The entire neighborhood heard and began gathering at the house. Eventually, enough people showed up, including the incredibly kind staff at Banana Island, who boated over to help us, to chase the thieves further down the road. The poda poda arrived, and the driver and apprentices tried to nonchalantly high five a few of us, offering zero apologies and even less remorse. After two hours or so, a large truck full of local police arrived, and an hour later, a UN escort of two vehicles. We thanked the family, the neighbors, the well wishers, the children. They seemed ready to see us off but not in any way upset that we had invaded their house. Many of them had turned the situation into a social event, sipping soft drinks, catching up with neighbors, and boasting about their exploits in the “battle” with the thieves. Making do with soda soap, so to speak. This was the lesson learned: despite the poverty that causes criminal behavior in a few in Sierra Leone, the vast majority of the people will protect you, offer you shelter, and go above and beyond as hosts. I tried to imagine what would have happened if I’d been threatened in New York in a similar way, and I can only think that it would have ended a lot worse. Sierra Leoneans don’t stand by idly when someone is in trouble.

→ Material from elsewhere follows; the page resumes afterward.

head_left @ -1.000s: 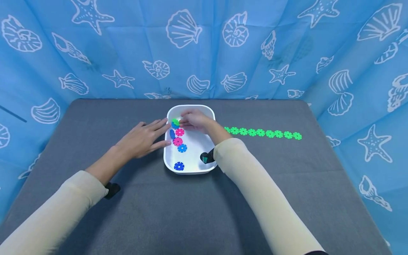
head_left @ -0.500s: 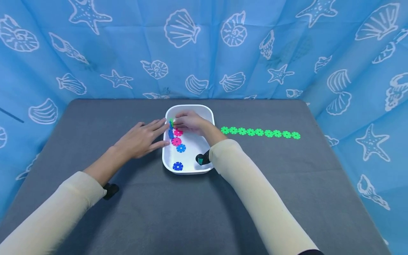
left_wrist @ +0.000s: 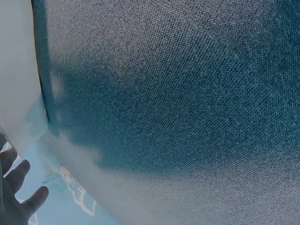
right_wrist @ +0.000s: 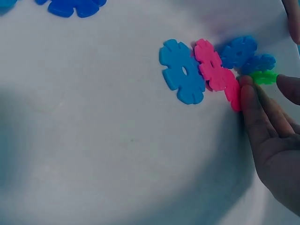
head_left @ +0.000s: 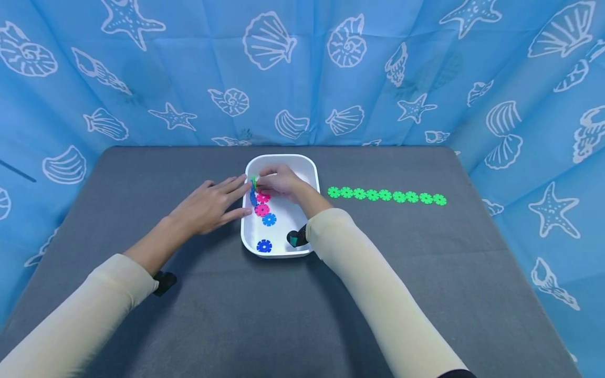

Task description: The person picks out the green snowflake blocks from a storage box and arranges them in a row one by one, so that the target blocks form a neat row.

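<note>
In the head view a white tray (head_left: 302,251) holds flower-shaped discs along its left side. My right hand (head_left: 282,181) reaches into its far left part. In the right wrist view this hand's fingers and thumb pinch a green flower disc (right_wrist: 265,77), which stands tilted near blue discs (right_wrist: 239,51). Pink discs (right_wrist: 209,65) and a light blue disc (right_wrist: 183,71) lie beside the fingers. My left hand (head_left: 208,207) rests with its fingers spread at the tray's left rim; in the left wrist view only part of that hand (left_wrist: 18,197) shows.
A row of several green flower discs (head_left: 385,195) lies on the grey table (head_left: 236,325) to the right of the tray. One dark blue disc (head_left: 264,245) sits apart at the tray's near left. A blue curtain (head_left: 312,79) with shell prints hangs behind.
My right hand has moved slightly left in the tray, and the green disc has gone from lying flat to standing edge-on at its fingertips. The left hand has stayed at the rim.
</note>
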Demonstrator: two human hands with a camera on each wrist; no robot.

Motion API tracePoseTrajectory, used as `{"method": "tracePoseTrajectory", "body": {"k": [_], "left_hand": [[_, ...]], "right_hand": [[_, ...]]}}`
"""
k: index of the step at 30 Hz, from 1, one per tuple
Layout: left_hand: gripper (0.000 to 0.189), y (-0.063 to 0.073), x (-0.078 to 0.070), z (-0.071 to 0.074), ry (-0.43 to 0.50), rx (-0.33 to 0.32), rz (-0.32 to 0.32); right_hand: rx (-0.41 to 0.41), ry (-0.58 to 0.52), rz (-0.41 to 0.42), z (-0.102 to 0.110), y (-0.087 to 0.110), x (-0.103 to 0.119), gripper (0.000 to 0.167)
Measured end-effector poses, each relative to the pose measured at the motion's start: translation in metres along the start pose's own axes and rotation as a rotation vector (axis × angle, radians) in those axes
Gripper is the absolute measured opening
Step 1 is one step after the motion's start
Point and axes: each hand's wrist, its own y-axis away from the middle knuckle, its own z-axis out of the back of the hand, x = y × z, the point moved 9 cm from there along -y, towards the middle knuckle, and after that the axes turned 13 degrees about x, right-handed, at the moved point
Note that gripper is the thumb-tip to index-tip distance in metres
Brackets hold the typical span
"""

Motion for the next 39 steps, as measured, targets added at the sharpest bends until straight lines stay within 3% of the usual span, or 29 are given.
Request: {"method": "tracePoseTrajectory", "body": {"k": [13,23,29,39], "left_hand": [[0.076,0.0,0.001,0.0,0.003,0.016,0.015],[0.076,-0.001,0.001,0.001,0.005,0.016,0.019],[0.076,-0.001,0.001,0.001,0.006,0.02,0.017],[0.077,0.0,0.002,0.0,0.023,0.021,0.018]], "right_hand": [[-0.06,0.037,-0.015,0.006,0.0,-0.003,0.026],[-0.083,0.224,0.004,0.011,0.006,0.006,0.023],[-0.113,0.401,0.003,0.015,0.021,0.024,0.022],[-0.047,0.605,0.013,0.028,0.061,0.053,0.018]]}}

The four who were employees of the Special Court rode in UN vehicles; the rest of us crammed back in to the poda poda, which spun out on the gravel in front of the house and almost crashed when we tried to depart. Needless to say, most of us were ready to kill the driver, especially because he acted as if nothing had happened and that none of it was his fault. We pulled out, the UN vehicles in front, then “Make It Rain,” then the truck full of police. We made it back to Freetown safely, having learned that poda poda drivers are always not trustworthy, that block parties should be avoided, but most importantly, that the people of Sierra Leone are good, generous, gracious people, who will offer the best that they have to guests, even ones that force their way in with danger on their heels.

1 comment:

  1. Holy Kuh-Roley, Jules! THAT is one amazing tale. I'm so grateful that you found shelter from the storm and that you took from that adventure the most important lesson offered.